Shadrach Arthur dancing in front of live projections of himself on a screen.Image: Gary Galbraith
To create a duet with himself, graduate student Shadrach Arthur used a screen and live projections. When he stood in front of the screen, his image was duplicated and shown in different directions. But when he stood behind it, his image was blurred.

This spring, Case Western Reserve University Dance Professor Gary Galbraith (CIT ’86; GRS ’88, dance) gave graduate students an assignment: Create a dance duet with you... and yourself.

It was no gimmick.

Galbraith—who earned his undergraduate degree in biomedical engineering and was later a principal dancer with the famed Martha Graham Dance Company—has spent more than 20 years weaving technology into performances.

He’s also passing his tech know-how and passion to the next generation, giving students challenges to solve by interacting with cameras, projections, motion trackers and various software tools as both dancers and choreographers.

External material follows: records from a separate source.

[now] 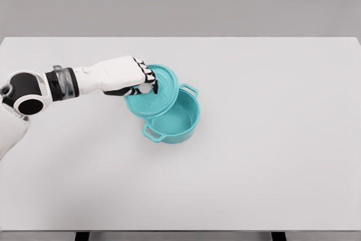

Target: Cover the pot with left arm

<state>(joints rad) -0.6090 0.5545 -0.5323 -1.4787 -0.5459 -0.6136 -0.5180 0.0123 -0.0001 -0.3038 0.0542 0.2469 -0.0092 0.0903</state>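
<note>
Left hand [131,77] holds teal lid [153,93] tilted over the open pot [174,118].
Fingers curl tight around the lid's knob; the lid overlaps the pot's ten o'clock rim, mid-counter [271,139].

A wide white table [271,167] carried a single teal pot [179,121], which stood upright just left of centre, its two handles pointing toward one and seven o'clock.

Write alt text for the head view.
The left hand holds a teal lid tilted over the left rim of an open teal pot, only partly covering it. The pot sits on a white table; the right arm is out of view.
</note>
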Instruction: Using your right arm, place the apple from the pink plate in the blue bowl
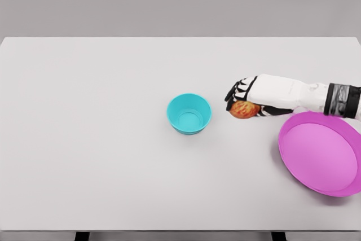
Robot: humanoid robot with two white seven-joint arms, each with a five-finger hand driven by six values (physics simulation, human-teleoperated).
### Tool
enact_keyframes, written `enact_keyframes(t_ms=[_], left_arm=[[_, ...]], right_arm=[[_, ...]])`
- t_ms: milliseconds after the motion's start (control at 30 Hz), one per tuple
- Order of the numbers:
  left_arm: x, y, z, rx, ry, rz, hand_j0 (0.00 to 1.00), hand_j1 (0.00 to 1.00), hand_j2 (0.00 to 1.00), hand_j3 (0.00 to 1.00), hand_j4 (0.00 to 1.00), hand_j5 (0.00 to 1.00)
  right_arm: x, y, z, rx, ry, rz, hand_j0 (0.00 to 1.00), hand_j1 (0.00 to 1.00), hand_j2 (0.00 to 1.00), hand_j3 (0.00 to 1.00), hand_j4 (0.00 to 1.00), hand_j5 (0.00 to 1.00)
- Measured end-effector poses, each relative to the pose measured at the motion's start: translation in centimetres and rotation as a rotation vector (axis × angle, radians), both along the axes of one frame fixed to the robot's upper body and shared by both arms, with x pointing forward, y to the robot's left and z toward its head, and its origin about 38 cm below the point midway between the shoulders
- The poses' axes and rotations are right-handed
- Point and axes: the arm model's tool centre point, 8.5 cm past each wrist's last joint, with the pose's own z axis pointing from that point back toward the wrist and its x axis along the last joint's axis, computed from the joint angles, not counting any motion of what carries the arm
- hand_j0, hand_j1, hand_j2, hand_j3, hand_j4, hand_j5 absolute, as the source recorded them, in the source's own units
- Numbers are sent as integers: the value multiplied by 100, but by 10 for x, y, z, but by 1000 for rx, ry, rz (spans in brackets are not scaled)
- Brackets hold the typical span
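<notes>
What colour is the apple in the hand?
Red-orange with yellowish patches; the apple shows best in the head view.

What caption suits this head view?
Right hand carries the apple from the empty pink plate toward the blue bowl.

Bright, even light is falling from above across the white table [101, 139], with no glare showing anywhere. Soft, faint shadows are lying just under the blue bowl [189, 113] and along the lower edge of the pink plate [321, 153]. Edges are looking slightly soft, and straight lines are staying undistorted.
</notes>
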Motion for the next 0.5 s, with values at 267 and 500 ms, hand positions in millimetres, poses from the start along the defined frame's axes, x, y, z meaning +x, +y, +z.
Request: enact_keyframes(t_ms=[267,500], left_arm=[[0,0,0,0,0,0,100,100,100,100,100,100],[0,0,0,0,0,0,100,100,100,100,100,100]], right_arm=[[8,38,8,-5,-38,85,50,50,50,50,50,50],[10,69,5,-10,-45,155,51,51,51,51,51,51]])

Through the experiential exercises, they also learned to use technology to explore, illuminate and innovate rather than distract.

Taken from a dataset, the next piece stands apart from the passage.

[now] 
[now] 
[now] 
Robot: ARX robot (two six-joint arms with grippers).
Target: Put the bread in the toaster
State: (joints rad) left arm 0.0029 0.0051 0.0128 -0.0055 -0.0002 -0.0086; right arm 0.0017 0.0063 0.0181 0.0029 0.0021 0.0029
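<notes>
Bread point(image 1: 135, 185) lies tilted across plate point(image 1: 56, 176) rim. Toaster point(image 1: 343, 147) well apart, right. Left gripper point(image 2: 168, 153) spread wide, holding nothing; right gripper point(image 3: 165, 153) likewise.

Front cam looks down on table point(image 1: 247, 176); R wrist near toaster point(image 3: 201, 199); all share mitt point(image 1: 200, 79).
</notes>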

Galbraith’s approach is a key reason why Ghana native Shadrach Arthur came to the university last year to earn a master’s degree before pursuing a career as a teacher, dancer and choreographer. “It is a unique opportunity,” he said.

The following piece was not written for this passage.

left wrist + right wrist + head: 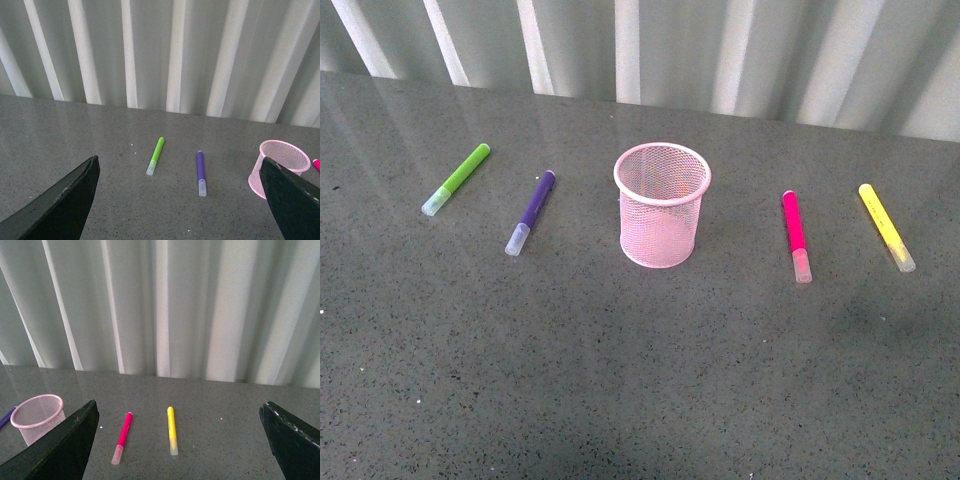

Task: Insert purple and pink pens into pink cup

To solve the duet challenge, Arthur danced in front of a screen that projected multiple live images of him. And he danced behind the screen, which somewhat blurred his form.

He also explored how each space made him feel and which inspired him to leap or stay low to the floor.

“For me, the duet is the integration of two ideas—what is seen on the screen and what is seen on the stage,” Arthur said. “It has expanded my horizons and creativity and will become a strong part of my choreographic works.”